Input data:
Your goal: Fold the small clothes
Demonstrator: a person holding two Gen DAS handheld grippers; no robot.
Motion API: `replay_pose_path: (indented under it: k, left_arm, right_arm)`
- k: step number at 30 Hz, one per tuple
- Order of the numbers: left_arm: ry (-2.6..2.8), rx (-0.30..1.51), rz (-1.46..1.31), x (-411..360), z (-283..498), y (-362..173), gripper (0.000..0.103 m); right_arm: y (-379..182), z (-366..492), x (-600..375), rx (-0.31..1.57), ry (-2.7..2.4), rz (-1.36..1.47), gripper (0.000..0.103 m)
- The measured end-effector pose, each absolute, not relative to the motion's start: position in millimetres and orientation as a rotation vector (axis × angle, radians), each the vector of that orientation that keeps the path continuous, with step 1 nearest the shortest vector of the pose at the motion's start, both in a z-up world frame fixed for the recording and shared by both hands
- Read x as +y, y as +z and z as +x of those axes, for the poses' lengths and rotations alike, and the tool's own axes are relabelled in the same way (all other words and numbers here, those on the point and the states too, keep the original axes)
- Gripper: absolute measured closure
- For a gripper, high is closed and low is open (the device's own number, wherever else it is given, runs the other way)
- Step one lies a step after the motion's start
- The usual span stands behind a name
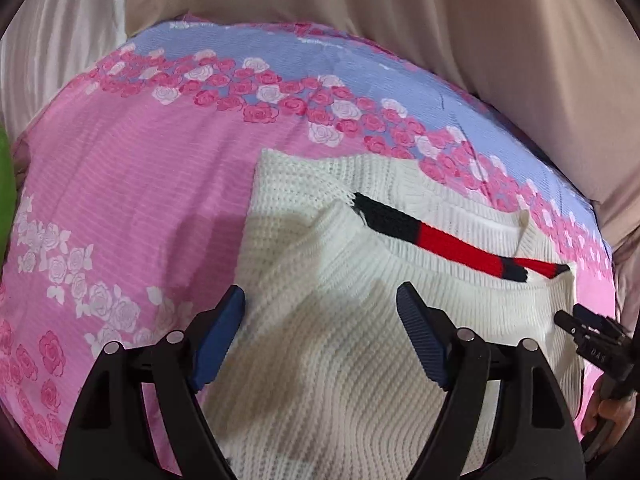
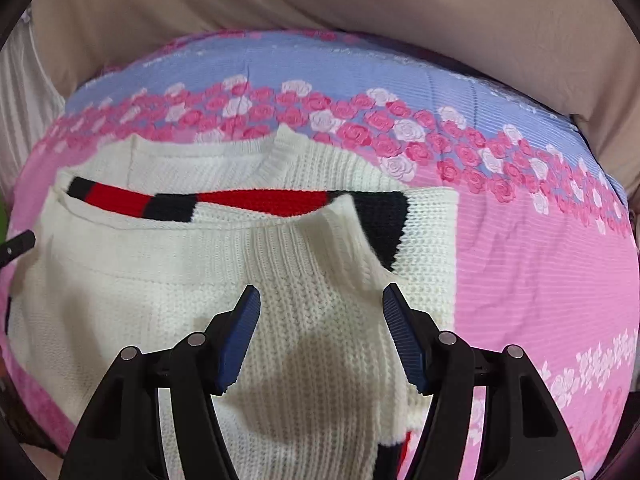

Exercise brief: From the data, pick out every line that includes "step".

Finished task:
- k: step number at 30 Hz, one per tuple
- The measured end-effector pose, each absolute, not relative to the motion's start: position in millimetres and orientation as a rotation vector (axis × angle, radians), each the vector of that orientation that keeps the path continuous, with step 1 nearest the shortest vector of the pose at the motion's start, both in a z-up world frame fixed for the recording and shared by both hands
- Step one lies a step after the motion's start

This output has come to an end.